Return exactly the span of lines in the following data that opens with the line containing "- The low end" and closes with the line containing "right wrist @". Include nothing else.

Collection entries:

****************

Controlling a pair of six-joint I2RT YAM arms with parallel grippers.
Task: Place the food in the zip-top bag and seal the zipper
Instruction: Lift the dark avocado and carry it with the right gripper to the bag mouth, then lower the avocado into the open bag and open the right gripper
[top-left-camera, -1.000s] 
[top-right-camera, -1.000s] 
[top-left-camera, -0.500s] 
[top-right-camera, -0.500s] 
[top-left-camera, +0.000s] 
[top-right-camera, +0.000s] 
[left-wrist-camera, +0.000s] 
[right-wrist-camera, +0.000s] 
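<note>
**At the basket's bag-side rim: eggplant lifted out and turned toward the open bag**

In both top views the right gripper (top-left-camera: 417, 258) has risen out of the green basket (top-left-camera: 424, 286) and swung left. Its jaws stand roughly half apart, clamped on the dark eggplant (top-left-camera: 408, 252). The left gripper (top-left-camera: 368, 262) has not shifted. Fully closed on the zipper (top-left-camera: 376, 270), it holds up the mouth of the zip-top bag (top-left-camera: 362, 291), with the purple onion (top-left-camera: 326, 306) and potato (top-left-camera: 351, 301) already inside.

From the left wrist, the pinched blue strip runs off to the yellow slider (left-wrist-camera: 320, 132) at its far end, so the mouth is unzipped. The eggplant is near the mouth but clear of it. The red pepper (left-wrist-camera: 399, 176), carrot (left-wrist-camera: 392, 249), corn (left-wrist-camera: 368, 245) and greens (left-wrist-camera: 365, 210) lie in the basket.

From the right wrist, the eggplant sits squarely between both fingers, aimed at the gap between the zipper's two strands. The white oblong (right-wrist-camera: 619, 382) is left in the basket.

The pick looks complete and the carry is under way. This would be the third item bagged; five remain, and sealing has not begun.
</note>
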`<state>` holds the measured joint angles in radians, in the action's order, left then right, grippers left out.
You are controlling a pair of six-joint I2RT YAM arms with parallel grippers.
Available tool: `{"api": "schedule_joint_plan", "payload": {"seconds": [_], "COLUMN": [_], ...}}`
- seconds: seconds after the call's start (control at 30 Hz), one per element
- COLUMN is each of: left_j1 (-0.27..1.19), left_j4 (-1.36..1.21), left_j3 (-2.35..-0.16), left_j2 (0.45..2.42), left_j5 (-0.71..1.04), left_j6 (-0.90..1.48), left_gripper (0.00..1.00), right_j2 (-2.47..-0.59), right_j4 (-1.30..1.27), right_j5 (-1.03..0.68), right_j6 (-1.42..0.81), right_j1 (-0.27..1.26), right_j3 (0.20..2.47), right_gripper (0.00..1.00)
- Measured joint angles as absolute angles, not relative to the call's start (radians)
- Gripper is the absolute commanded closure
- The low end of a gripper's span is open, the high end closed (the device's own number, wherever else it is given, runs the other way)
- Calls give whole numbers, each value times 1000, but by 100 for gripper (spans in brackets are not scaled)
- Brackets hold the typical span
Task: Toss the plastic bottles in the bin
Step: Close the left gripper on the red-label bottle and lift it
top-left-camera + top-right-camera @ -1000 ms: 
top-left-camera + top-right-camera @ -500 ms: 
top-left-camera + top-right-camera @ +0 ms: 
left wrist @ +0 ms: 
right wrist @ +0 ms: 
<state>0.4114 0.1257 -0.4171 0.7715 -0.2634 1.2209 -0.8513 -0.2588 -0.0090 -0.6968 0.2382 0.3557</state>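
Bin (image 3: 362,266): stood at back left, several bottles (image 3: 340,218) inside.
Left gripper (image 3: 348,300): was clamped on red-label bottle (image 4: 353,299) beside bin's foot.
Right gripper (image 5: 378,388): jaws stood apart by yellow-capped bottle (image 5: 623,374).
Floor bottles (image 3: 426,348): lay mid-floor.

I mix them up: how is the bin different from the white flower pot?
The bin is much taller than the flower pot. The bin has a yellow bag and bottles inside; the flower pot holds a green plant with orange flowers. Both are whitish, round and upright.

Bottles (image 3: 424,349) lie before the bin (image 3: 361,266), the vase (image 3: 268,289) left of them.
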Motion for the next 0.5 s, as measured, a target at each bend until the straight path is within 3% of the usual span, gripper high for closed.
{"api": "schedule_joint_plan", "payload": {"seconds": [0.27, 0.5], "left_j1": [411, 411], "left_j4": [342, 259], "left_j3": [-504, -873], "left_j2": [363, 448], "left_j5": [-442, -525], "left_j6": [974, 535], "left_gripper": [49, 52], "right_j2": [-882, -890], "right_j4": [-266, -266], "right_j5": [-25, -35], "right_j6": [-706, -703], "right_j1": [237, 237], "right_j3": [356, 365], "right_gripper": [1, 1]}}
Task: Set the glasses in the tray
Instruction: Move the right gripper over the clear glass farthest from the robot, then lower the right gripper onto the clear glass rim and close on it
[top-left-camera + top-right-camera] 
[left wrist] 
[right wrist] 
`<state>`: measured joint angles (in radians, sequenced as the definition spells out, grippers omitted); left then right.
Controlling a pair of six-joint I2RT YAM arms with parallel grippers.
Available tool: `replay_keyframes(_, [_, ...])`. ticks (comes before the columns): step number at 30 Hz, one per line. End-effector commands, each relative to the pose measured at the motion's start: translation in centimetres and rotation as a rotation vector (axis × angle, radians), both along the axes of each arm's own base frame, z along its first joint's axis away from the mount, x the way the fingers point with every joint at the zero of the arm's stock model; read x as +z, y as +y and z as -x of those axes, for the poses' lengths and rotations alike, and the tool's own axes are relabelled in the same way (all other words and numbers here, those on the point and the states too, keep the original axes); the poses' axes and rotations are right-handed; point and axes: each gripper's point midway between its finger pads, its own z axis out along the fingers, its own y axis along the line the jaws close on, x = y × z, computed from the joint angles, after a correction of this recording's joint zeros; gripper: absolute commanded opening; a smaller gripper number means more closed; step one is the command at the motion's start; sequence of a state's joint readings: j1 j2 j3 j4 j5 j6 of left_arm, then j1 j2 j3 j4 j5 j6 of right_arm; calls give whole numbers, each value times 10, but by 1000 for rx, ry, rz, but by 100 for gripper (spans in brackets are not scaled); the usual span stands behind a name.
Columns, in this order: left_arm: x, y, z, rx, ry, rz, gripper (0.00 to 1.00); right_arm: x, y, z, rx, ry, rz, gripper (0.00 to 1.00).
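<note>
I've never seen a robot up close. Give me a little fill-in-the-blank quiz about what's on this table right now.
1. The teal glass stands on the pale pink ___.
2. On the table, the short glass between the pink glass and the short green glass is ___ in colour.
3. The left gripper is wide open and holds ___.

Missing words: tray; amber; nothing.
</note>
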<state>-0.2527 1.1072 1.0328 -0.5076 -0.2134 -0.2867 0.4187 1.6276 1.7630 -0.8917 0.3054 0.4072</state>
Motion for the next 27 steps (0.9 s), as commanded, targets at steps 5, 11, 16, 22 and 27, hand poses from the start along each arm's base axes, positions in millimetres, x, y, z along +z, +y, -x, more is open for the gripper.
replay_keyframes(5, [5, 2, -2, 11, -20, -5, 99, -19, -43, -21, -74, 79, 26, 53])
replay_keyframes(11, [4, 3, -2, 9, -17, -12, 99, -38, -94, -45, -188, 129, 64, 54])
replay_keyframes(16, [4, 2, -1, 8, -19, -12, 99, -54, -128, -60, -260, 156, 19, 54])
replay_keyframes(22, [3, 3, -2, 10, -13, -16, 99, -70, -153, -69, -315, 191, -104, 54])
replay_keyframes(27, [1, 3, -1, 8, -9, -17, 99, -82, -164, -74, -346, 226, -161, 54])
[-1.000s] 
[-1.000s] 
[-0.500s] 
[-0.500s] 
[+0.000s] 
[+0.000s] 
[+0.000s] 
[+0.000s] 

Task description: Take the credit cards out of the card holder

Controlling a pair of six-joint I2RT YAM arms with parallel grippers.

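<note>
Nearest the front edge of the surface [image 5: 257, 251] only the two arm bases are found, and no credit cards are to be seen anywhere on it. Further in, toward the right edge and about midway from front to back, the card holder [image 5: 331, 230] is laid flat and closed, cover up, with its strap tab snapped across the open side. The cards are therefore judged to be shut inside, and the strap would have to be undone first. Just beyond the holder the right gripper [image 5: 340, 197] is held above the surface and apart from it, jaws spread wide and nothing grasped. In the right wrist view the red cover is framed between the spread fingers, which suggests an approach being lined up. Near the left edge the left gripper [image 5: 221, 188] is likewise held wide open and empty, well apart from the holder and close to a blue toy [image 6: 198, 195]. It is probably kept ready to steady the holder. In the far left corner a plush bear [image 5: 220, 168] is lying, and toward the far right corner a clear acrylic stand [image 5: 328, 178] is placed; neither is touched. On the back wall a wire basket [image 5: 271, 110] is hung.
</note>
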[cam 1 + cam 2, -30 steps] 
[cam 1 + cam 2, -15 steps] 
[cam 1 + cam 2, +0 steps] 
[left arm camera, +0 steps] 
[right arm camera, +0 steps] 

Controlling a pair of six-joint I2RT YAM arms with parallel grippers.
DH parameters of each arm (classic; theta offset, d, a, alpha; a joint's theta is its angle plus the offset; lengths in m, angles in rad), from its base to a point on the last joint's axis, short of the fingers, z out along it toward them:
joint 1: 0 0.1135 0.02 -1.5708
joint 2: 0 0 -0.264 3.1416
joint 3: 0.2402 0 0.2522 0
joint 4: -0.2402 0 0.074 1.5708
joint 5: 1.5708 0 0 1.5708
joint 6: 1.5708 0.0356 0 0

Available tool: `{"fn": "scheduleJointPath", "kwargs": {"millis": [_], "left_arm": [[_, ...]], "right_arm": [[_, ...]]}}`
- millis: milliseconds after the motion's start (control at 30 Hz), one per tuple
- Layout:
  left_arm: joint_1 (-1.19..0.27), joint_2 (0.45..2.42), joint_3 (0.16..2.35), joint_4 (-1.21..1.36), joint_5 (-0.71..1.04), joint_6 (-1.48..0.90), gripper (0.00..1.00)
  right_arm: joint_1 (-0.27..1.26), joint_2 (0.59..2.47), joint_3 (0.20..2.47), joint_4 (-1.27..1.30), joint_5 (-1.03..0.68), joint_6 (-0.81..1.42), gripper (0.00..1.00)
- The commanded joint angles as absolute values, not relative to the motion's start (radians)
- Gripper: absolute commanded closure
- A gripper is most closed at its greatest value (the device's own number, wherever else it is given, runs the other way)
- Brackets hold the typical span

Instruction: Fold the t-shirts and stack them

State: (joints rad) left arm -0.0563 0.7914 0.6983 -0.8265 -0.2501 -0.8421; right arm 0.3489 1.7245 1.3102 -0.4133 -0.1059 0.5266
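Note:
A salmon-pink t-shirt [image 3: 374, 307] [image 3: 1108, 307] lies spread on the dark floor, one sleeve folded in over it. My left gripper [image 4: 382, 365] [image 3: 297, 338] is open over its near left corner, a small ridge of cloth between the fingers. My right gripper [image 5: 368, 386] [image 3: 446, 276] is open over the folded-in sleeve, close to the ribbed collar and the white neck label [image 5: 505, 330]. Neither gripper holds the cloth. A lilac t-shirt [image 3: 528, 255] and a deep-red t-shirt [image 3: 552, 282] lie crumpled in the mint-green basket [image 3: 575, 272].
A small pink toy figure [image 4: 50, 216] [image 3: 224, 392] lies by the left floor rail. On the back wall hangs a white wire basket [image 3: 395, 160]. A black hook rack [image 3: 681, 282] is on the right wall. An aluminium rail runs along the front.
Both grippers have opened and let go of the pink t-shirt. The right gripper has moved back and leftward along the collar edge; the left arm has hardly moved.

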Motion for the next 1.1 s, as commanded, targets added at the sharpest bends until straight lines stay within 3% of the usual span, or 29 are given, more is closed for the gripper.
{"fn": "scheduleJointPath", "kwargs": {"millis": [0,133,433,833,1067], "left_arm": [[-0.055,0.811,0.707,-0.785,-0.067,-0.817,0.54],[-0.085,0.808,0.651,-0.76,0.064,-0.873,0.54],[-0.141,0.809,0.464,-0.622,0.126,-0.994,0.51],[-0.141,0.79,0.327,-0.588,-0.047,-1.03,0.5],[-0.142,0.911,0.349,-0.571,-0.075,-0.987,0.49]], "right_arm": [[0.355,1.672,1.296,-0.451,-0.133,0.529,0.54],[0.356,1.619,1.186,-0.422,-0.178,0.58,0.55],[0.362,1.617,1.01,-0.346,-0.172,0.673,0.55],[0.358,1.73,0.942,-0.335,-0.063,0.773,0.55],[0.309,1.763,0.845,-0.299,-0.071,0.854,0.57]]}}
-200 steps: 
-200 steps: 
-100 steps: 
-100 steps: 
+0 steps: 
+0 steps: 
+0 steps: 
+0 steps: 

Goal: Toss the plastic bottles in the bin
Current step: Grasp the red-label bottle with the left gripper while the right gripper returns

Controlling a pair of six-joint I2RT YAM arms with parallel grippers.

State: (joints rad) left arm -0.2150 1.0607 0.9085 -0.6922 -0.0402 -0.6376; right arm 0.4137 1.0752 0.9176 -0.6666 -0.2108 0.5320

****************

> Task response
- The low end of a gripper's span is open, the high end closed (the device's own number, wherever else it is given, runs the other way)
- Calls give whole numbers, each value times 1000, but by 100 for gripper (spans in brackets are not scaled)
- Brackets hold the typical span
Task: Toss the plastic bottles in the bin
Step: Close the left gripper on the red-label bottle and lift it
top-left-camera + top-right-camera @ -1000 ms: 
top-left-camera + top-right-camera @ -500 ms: 
top-left-camera + top-right-camera @ +0 ms: 
left wrist @ +0 ms: 
right wrist @ +0 ms: 

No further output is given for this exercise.